Otra cosa es Françoise Hardy. No sólo se ha ido ella, sino una parte inolvidable de nuestras vidas de ayer, cuya memoria forman las columnas de nuestras vidas de hoy. Siempre nos quedará su estética de aquellos años

Françoise Hardy ha fallecido. Era sosa y elegantísima. Los amores de la juventud se olvidan o cambian de color. Para mí, Françoise Hardy siempre será un junco melancólico en blanco y negro. A todos nos han besado nuestras parejas bailando «Tous les Garçons et les Filles de mon âge», y más de uno se ha llevado un tortazo por provocar excesivos roces y cercanías. Tenía una voz agradable, un tono agradable, una elegancia agradable y un saber estar agradable. Además, tímida y bohemia. Bohemia bien peinada, lavada , vestida de oscuro y siempre de paso. «Le fin de l´eté». Su recuerdo me lleva a la memoria de los mejores tiempos de San Sebastián. Tenía el Real Club de Tenis de San Sebastián un gran presidente, Javier de Satrústegui y Petit de Meurville. Sus amigos de Biarritz y San Juan de Luz le informaban de los cantantes de moda contratados para actuar en el sudoeste francés. Y Satrústegui aprovechaba su estancia para llevar a las grandes estrellas de la canción francesa a las «fiestas o galas de los lunes» en el club de Ondarreta, falda de Igueldo. Y gracias a él disfrutamos de Charles Aznavour, Jhonny Holliday, Silvye Vartan, Mirelle Mathieu, Hervé Vilard, y Fraçoise Hardy. Falló Georges Moustaki, por considerar que el auditorio del Tenis era demasiado pequeño para su grandeza musical.

Moustaki cantaba «Le Metéque», «Le Facteur», «Nous sommes deux, nous sommes trois», «Le train», casi todas ellas canciones de Mikis Theodorakis, el gran compositor griego que se instaló en París durante unos años. Mis preferidas, Silvye Vartan y Françoise Hardy, tan diferentes. La primera cantaba regulín, con poca voz, pero era una belleza de origen búlgaro, con los piños separados y movimientos de hayedo. Y la segunda, el árbol soso y bellísmo, que cantaba con una naturalidad pasmosa y una sonrisa tímida y distante.

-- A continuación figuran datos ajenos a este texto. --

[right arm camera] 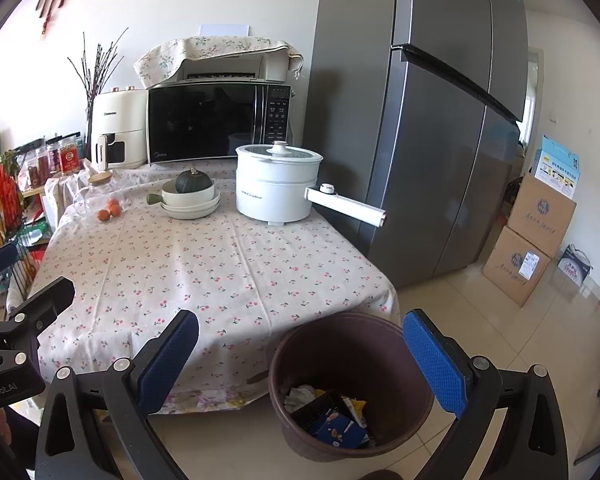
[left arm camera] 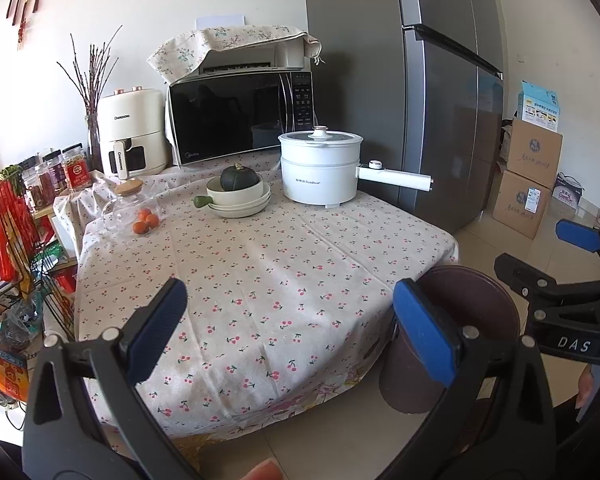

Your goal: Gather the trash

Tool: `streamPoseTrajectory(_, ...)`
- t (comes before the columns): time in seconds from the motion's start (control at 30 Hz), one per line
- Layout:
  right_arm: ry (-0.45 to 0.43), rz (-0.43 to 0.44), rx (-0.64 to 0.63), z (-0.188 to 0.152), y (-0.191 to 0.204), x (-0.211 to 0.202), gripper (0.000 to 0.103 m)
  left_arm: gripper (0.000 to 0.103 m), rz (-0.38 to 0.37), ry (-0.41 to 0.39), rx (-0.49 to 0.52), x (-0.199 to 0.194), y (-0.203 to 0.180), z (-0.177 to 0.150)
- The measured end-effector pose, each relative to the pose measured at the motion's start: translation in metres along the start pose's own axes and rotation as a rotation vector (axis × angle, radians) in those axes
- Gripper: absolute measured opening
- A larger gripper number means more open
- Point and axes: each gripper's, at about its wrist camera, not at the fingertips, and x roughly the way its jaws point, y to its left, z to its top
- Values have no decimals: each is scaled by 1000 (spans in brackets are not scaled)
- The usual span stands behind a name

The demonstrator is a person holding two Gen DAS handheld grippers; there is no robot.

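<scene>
Left gripper hangs over the cherry-print worktop, jaws wide and empty. Just off the worktop's right corner sits the brown trash bin on the floor. The left view only catches its outside; the right view looks inside at wrappers. Right gripper is wide open too, holding nothing.

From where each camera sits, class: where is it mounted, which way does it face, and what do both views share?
Left wrist: on the left claw, facing the table and microwave; its open fingers, a fingertip and the right claw show.
Right wrist: on the right claw, above the trash bin; its open fingers show.
Shared: table, white pot, fridge, bin.
</scene>
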Motion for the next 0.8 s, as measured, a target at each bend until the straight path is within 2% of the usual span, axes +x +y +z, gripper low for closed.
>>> streamPoseTrajectory(0.8,15,5,0,-2,1,2,103,103,-20,13,-4,0,-5,0)
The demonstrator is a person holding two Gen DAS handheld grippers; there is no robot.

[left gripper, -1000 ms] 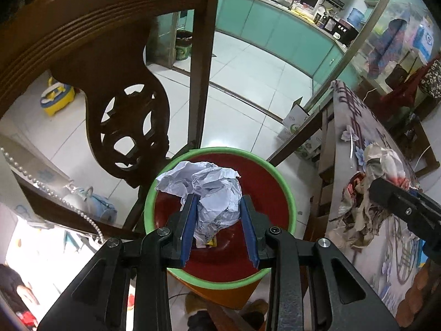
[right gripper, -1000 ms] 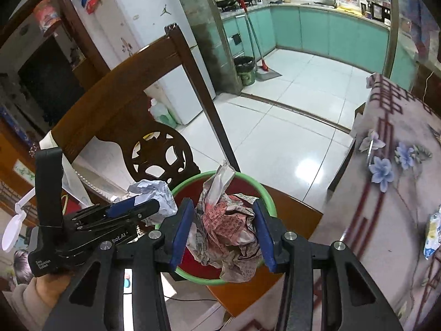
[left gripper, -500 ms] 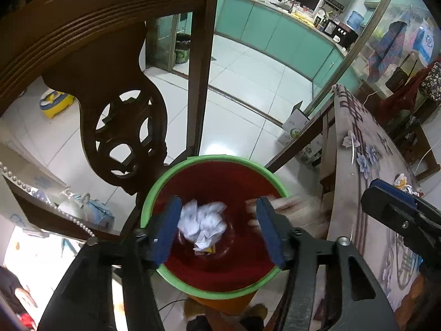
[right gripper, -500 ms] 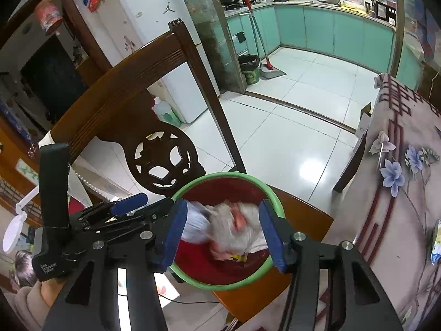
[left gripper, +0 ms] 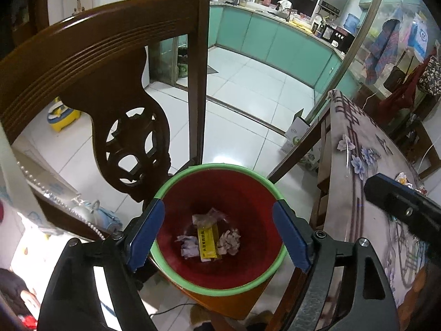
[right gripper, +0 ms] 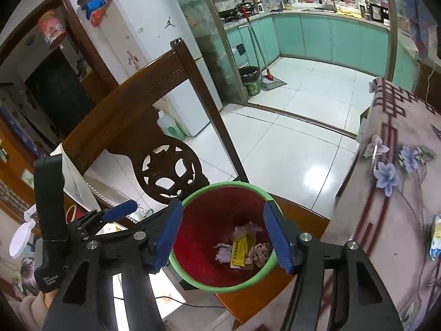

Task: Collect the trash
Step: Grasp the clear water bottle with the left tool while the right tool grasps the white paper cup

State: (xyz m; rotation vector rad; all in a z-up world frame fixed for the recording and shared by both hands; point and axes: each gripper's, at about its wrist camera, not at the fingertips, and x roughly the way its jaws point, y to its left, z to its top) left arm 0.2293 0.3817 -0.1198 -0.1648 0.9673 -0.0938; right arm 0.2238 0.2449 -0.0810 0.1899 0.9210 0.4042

Su canción «Mon amour, adieu», provocó un ataque de desesperado amor en mi amigo Eugenio Egoscozábal, que irrumpió en el escenario para tomarla entre sus brazos y llevársela a su casa como los viejos guerreros hacían con las doncellas que rescataban del secuestro del dragón en los castillos más tenebrosos. Françoise Hardy no supo interpretar la presencia de Eugenio en el escenario, y se amparó tras las cortinas que daban a las bambalinas. Tranquilizada, reapareció, repitió «Mon amour, adieu»,y Egoscozábal, entre aplausos, le hizo entrega de un ramo de flores que todavía me pregunto de dónde lo sacó. Pero el final de fiesta no podía ser otro que «Tous les garçons et les filles de mon âge» que cantábamos todos, mientras rompían las olas en el malecón de Igueldo, que años más tarde enriqueció su proa de rocas con el Peine de los Vientos de Chillida. Nos quedamos sin Moustaki, pero Françoise Hardy se adueñó de nuestros recuerdos. En blanco y negro, para siempre.

Dicen que el periodismo consiste en anunciar en grandes titulares que Stanley Allen ha fallecido a miles de lectores que ignoran quien era y a qué se dedicaba el difunto Stanley Allen. Otra cosa es Françoise Hardy. No sólo se ha ido ella, sino una parte inolvidable de nuestras vidas de ayer, cuya memoria forman las columnas de nuestras vidas de hoy. Siempre nos quedará su estética de aquellos años. He visto una imagen de Françoise Hardy de los últimos tiempos, y mantiene la clase y la elegancia, pero no es ella. Y como es de justicia, en blanco y negro la lloro, en blanco y negro la añoro, y en blanco y negro le dejo estas palabras de gratitud en forma de elegía.